Anton Nosik, a well-known Russian blogger and internet entrepreneur, has been found guilty of extremism by a Russian court.
He was fined 500,000 roubles (£6,000, $8,000) but avoided prison.
The case centred on a blog post he wrote on LiveJournal in 2015 with the headline Wipe Syria off the Face of the Earth.
Nosik was charged with inciting racial hatred after writing that he supported those who were bombing the country.
Judge Yevgeni Naydenov said: “Nosik’s actions sought to incite enmity and hatred towards Syrians, a group of people based on ethnic and geographic characteristics.”
Nosik wrote: “My opinion on this issue is that my statements do not contain any extremist views… I positively do not see any extremism in the fact that I will not feel sorry for the Syrian state.”
The case has divided opinion in Russia, with some accusing the state of double standards while others have criticised Nosik for his controversial views.
Nosik, a former journalist, is considered by many in Russia to be an internet pioneer and was behind the development of several popular websites.
The country’s extremism charge (Article 282 of the criminal code) is widely applied.
In 2015, a 23-year-old Muslim woman from Pervouralsk was convicted of extremism after saying New Year’s Eve should not be marked because Santa Claus was “pagan”.

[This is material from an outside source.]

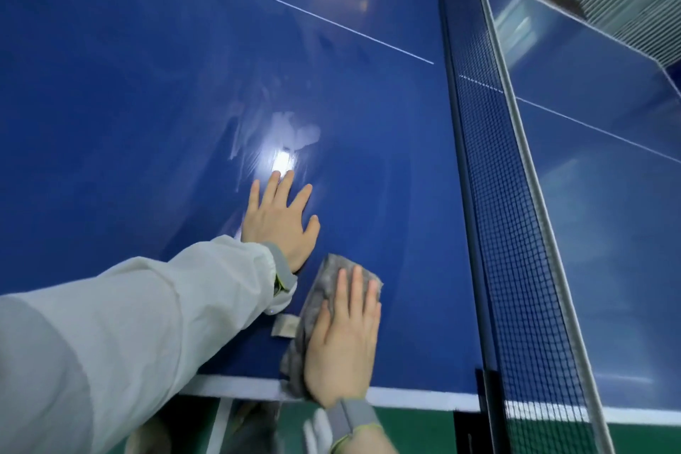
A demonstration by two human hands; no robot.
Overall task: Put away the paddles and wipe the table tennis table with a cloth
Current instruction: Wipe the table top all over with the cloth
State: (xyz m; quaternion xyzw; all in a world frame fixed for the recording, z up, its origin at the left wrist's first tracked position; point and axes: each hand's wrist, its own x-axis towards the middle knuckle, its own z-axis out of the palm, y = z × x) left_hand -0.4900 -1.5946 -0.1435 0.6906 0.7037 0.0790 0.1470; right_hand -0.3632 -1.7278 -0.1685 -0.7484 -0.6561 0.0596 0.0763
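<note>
The right hand (341,343) is lying flat on a grey cloth (324,291), pressing it onto the blue surface (147,122) close to the near white edge line. Its grip is spread out straight, fingers side by side and pointing away from the person, with nothing pinched; the cloth is sticking out past the fingertips and along the hand's left side, rumpled, with 1 end reaching down to the edge line. A small pale tag (284,325) is lying on the surface just left of the cloth, and whether it belongs to the cloth is not clear.

The left hand (280,221) is resting palm down on the bare surface, farther in from the edge and just beyond the cloth, not touching it. Its grip is also spread, fingers fanned apart and holding nothing. The pale sleeve (129,324) of the left arm is crossing the lower left of the view, ending in a grey cuff at the wrist; a similar grey cuff is showing at the right wrist.

Just past the left fingertips a bright light is reflecting off the surface, with pale smeared streaks around it. A thin white line (276,0) is running across the surface farther off. The net (516,232) is standing to the right of both hands, running from near to far, with the other half of the surface beyond it. Green floor (423,431) is showing below the near edge.
</note>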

Analysis: Stephen Ennis, BBC Monitoring
The trial of Anton Nosik is a high-profile example of a recent trend in Russia that has seen increasing numbers of bloggers and social media users put in the dock for posting or simply reposting material online.
A few years ago, most cases of this sort were brought against people actually inciting violence.
These days, the defendants are often simply critics of Kremlin policy, especially in regard to Moscow’s intervention in Ukraine.
Unlike Nosik, several of them have received substantial prison sentences, of up to five years.